Required work: Please keep to the lines below from the one with "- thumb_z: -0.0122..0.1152" through the one with "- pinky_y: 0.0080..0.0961", and restate them word for word, ends included.
(Beginning of Data for processing)
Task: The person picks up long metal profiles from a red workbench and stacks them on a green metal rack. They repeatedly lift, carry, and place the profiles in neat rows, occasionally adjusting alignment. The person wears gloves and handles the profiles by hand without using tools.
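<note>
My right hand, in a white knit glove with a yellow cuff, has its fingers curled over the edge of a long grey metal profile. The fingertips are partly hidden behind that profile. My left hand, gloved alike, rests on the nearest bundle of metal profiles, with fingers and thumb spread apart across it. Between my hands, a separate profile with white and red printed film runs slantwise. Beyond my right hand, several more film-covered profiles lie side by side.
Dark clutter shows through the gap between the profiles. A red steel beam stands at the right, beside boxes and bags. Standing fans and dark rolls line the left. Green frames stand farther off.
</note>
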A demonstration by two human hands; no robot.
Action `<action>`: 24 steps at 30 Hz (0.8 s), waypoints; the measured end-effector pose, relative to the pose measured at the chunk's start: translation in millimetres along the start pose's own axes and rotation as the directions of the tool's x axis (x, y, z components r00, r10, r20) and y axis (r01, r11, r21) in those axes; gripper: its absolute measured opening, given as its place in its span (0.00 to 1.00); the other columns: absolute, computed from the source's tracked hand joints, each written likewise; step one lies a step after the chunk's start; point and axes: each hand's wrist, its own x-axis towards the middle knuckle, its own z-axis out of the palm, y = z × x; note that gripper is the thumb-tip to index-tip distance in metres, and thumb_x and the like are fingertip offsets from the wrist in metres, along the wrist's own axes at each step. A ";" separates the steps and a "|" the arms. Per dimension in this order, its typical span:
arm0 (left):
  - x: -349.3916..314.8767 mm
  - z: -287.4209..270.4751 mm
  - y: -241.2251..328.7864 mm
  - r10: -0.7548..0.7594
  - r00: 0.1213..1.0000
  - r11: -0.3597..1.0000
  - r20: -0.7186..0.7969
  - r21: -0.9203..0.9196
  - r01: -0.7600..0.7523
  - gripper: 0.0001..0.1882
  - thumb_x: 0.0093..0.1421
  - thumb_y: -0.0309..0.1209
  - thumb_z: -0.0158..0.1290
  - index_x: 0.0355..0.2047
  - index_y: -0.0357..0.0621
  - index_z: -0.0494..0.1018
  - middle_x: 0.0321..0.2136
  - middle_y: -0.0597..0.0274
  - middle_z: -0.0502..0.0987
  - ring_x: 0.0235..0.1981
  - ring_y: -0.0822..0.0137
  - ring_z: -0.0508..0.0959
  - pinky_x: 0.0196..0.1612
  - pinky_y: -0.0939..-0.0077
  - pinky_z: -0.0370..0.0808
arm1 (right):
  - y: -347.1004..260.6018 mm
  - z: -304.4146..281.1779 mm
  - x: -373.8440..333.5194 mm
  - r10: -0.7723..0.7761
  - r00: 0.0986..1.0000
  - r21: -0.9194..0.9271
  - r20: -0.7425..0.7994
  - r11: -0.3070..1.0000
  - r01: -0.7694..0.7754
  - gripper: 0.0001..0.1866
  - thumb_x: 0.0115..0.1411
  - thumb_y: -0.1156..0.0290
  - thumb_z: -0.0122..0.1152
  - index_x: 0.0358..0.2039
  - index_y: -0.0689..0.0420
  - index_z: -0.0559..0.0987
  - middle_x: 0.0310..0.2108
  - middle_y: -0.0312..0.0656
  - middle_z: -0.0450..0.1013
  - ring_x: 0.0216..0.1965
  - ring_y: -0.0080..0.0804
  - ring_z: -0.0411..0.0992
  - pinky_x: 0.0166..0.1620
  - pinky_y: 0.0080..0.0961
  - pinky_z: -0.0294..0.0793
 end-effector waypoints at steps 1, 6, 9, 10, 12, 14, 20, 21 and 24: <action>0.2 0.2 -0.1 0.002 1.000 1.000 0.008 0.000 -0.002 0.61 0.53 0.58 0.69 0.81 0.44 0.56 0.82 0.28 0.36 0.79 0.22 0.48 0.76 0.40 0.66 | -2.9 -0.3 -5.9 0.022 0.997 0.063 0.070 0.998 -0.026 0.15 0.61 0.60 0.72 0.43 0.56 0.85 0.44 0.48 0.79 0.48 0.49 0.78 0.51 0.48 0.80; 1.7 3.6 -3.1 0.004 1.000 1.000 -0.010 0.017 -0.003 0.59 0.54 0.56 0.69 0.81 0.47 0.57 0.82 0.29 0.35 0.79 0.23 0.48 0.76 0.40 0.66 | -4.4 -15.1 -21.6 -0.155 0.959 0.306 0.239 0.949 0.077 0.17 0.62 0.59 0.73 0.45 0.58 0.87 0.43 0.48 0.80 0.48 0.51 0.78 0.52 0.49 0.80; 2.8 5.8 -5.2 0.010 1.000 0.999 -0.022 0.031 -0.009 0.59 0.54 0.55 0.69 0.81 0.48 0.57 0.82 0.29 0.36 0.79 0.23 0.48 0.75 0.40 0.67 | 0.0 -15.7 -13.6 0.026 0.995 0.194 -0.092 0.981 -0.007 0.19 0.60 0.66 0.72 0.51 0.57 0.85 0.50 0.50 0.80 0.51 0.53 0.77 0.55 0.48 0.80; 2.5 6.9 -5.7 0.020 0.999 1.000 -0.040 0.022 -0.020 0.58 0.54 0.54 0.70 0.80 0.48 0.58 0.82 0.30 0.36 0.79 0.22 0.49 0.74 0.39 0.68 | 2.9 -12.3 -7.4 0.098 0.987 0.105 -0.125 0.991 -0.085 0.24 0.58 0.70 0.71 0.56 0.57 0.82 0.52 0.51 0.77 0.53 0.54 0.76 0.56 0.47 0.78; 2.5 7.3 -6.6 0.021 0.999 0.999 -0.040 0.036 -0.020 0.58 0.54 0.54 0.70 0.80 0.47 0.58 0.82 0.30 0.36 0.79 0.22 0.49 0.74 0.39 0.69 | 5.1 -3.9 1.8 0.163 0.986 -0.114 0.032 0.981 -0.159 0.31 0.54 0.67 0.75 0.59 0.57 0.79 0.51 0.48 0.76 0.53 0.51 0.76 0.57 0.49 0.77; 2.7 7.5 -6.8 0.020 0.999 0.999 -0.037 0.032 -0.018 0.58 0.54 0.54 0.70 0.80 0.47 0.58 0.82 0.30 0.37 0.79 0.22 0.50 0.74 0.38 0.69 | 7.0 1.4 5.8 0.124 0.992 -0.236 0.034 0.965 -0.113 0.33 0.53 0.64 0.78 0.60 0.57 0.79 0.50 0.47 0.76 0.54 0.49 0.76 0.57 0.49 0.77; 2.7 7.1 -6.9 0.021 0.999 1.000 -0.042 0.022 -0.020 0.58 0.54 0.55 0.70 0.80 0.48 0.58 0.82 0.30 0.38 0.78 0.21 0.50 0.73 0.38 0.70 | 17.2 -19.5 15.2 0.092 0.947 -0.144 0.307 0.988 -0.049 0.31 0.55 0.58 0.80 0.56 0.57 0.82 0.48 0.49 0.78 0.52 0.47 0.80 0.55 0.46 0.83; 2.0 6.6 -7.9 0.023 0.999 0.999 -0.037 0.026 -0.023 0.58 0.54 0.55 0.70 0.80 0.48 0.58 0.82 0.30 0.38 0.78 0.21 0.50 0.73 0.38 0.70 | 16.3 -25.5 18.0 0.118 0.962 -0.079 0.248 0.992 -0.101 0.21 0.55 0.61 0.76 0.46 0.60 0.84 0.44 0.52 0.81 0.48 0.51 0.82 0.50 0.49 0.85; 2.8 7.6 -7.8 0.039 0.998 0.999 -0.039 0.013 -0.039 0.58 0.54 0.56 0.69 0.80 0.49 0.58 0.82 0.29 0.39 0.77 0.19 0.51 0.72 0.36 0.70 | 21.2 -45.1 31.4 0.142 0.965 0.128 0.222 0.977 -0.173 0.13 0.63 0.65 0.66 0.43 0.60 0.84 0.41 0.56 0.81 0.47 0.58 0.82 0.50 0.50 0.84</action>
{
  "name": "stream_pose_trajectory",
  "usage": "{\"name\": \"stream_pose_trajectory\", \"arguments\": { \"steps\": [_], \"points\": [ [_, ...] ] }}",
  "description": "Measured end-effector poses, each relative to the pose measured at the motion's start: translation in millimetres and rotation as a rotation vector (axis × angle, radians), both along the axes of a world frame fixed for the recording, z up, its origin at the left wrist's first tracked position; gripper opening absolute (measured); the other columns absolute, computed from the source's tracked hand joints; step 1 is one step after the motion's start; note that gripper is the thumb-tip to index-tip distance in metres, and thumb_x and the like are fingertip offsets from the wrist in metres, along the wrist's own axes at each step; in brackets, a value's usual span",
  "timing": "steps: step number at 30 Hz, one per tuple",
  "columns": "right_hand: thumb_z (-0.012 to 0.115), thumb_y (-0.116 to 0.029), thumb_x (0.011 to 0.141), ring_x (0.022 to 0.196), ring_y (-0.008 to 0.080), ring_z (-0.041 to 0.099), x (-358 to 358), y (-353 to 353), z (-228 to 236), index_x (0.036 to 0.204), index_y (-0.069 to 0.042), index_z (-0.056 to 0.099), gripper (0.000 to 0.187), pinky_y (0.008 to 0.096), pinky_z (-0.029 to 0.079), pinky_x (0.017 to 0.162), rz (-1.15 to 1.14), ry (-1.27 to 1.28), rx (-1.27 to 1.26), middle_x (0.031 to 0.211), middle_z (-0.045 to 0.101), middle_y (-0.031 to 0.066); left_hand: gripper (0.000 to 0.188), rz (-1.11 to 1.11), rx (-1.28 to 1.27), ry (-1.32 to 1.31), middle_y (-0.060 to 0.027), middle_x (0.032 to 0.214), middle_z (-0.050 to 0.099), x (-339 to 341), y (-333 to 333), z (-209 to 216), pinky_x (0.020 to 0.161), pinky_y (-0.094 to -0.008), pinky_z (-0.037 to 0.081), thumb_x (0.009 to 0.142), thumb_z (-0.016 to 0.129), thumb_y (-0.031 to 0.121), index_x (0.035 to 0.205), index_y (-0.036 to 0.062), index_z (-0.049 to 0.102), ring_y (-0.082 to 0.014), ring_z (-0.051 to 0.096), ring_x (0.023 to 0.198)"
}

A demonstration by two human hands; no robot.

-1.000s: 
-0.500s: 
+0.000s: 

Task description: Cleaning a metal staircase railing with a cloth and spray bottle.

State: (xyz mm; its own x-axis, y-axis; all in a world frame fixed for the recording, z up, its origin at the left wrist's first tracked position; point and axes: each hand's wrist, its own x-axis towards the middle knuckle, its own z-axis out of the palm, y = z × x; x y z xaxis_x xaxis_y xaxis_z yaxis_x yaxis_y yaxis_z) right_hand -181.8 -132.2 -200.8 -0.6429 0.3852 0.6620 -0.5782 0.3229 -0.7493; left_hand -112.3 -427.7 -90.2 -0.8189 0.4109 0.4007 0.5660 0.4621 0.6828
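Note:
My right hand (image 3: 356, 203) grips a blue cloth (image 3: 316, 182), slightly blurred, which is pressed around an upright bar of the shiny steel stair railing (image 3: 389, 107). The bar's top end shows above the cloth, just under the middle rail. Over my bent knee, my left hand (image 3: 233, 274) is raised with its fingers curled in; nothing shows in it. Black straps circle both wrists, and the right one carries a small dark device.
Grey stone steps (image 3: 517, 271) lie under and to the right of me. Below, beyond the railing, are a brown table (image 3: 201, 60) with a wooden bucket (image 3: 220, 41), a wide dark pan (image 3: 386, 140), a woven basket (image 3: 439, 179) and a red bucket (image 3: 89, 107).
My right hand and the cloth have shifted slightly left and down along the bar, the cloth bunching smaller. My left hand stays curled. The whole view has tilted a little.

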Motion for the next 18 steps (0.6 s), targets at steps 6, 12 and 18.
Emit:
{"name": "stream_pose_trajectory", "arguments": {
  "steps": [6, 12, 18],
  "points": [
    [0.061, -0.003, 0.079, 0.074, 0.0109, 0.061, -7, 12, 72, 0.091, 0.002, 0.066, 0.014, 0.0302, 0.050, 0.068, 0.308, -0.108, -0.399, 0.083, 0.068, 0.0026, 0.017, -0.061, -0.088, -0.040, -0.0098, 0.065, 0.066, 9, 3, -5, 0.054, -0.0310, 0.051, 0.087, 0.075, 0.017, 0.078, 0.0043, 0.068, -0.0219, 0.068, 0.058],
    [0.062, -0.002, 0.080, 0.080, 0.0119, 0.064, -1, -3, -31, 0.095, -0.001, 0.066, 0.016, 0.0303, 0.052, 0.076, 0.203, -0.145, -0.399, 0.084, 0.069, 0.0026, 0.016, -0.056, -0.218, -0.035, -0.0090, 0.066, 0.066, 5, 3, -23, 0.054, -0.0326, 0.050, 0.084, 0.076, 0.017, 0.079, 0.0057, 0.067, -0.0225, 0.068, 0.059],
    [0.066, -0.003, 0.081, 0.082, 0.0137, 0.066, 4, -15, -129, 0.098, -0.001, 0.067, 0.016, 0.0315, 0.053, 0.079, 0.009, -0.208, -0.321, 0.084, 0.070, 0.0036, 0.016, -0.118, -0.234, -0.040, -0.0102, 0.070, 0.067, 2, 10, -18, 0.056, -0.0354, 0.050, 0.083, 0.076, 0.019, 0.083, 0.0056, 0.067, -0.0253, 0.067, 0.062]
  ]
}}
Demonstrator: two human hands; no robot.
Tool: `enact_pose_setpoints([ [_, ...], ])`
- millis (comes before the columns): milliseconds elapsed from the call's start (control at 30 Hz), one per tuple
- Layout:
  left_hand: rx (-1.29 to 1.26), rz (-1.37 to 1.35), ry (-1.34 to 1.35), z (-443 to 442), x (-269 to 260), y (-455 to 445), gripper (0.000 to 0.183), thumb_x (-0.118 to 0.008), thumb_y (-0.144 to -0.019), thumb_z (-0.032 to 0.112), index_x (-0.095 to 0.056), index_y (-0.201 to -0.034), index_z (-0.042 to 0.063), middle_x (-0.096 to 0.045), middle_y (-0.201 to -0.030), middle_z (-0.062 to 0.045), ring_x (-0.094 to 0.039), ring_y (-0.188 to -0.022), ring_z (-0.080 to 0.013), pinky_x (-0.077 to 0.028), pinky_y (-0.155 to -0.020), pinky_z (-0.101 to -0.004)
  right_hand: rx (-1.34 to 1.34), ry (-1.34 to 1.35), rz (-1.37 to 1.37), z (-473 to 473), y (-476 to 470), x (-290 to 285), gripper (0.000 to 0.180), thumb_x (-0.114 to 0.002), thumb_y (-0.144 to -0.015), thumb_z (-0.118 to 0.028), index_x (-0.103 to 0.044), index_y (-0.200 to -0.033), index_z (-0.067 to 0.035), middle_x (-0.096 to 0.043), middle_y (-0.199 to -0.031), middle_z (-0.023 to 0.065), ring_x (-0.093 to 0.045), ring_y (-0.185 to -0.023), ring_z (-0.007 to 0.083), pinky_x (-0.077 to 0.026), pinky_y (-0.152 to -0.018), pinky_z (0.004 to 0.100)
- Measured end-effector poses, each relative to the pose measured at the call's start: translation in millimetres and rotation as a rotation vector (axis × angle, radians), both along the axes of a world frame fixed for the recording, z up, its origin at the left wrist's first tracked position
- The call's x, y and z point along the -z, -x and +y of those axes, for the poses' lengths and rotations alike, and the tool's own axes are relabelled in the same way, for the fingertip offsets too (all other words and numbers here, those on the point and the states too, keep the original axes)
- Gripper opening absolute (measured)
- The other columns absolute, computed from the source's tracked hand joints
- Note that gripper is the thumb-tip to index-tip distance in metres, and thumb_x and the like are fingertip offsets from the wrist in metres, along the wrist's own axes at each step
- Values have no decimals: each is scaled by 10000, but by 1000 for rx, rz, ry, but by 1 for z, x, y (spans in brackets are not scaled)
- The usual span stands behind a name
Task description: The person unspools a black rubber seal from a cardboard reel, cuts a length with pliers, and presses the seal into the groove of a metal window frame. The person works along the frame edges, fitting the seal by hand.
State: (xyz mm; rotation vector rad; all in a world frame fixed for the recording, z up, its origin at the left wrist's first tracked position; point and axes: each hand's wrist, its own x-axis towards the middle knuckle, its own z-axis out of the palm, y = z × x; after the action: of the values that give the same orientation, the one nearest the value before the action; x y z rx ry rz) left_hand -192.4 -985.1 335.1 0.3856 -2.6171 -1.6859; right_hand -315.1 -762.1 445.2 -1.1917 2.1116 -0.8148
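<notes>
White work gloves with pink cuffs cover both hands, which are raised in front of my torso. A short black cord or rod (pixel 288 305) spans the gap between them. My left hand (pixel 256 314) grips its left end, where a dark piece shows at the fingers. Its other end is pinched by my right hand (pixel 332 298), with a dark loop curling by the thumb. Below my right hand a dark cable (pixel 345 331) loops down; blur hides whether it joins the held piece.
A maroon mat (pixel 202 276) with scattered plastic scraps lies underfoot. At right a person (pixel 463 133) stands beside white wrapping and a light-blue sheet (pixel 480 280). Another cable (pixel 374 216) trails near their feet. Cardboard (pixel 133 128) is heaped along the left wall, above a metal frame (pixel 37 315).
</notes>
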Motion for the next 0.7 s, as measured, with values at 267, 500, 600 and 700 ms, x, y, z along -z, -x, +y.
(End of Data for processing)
Written answer:
  - thumb_z: -0.0122..0.1152
  - index_x: 0.0358..0.2039
  - index_y: -0.0689..0.0420
  - index_z: -0.0559..0.0987
  - middle_x: 0.0310..0.2108
  - middle_y: -0.0312..0.0656
  - middle_z: -0.0450..0.1013
  - ring_x: 0.0216..0.1965
  - ring_y: -0.0080..0.0804
  - ring_z: -0.0411..0.0992
  - pinky_x: 0.0166..0.1620
  - pinky_y: 0.0080..0.0961

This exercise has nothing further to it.